Environmentalists are attacking Rep. Jim Hansen, R-Utah, for introducing a bill that would allow wheelchairs in wilderness areas.
It's not that they're against letting disabled people use the devices in wild areas, where machinery and motorized vehicles normally are excluded - it's just that the law already permits them in wilderness, claim Jane Leeson, The Wilderness Society's representative in Salt Lake City, and George Nickas of the Utah Wilderness Association.But an aide to Hansen says the law isn't clear.
The 1964 Wilderness Act prohibits mechanical transport in wilderness areas, but doesn't specifically mention wheelchairs.
Under regulations used by the Interior and Agriculture departments, which have nearly all the wilderness areas in the country, wheelchairs are exempted from the definition of "mechanical transport' banned in wilderness, when they are used as a necessary medical appliance, Leeson said.

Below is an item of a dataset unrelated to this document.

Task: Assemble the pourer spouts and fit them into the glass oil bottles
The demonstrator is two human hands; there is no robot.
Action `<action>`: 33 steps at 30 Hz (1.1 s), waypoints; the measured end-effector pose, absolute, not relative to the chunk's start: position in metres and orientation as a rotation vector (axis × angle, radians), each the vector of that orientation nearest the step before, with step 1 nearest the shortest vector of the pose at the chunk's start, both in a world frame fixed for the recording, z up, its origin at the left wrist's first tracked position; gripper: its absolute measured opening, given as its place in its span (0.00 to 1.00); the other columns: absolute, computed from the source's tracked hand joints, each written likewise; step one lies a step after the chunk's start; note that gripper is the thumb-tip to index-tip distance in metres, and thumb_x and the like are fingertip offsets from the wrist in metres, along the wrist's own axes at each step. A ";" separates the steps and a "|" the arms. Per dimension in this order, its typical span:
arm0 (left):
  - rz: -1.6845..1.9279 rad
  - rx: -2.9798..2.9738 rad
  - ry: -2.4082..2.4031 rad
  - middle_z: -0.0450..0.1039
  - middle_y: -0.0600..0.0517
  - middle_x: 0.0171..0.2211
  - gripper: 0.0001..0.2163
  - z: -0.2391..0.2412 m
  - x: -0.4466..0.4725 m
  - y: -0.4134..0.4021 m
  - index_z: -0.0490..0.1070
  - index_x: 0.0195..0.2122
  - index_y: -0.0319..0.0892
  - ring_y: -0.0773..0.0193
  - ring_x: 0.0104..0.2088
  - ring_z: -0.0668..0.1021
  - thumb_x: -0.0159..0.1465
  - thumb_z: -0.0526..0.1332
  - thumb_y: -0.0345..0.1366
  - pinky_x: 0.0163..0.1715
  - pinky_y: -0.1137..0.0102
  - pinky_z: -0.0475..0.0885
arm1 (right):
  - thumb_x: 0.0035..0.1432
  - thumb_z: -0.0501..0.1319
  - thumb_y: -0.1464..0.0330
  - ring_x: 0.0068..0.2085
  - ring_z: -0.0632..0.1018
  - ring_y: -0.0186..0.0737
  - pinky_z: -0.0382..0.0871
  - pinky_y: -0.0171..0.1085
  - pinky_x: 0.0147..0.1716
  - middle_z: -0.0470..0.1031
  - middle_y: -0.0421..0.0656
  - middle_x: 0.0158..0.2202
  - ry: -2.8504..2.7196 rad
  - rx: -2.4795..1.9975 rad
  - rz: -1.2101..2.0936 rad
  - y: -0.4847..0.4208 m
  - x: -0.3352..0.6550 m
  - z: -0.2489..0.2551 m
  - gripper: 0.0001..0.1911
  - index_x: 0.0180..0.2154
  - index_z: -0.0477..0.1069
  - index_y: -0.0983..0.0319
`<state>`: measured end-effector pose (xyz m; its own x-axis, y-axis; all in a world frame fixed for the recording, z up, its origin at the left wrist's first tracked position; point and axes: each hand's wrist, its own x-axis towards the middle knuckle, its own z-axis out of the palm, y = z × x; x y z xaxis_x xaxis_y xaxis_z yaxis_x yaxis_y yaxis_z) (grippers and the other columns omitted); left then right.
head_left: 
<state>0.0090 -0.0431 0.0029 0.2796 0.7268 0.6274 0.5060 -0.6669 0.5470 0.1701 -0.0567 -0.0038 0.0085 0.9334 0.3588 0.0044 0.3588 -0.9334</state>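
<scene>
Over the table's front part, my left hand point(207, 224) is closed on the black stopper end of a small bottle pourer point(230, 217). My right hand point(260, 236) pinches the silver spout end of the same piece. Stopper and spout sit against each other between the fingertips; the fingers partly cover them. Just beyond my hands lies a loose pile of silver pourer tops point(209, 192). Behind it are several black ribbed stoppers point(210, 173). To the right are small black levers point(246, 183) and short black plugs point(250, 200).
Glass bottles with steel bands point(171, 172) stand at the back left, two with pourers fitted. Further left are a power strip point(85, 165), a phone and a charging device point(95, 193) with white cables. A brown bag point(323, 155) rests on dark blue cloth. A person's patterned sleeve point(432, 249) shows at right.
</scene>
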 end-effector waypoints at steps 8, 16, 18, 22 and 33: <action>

Leeson quoted from official policies of the Bureau of Land Management, the U.S. Forest Service, and National Park Service, all of which appear to permit wheelchairs in wilderness areas.
"It's just indefensible that Congressman Hansen doesn't have the legal facts straight about wilderness," she said.
Rick Guldan, press secretary for Hansen, contacted in Washington, D.C., said whether wheelchairs are permitted in wilderness areas "depends on which land manager you talk with.
"In the National Park Service, it depends on the park. In the Forest Service, from what I understand, they're not allowed - that's what Congressional Research tells us.
"And the BLM does not have a state policy. So basically, what we're trying to do is clear up a gray (area). It clarifies the situation."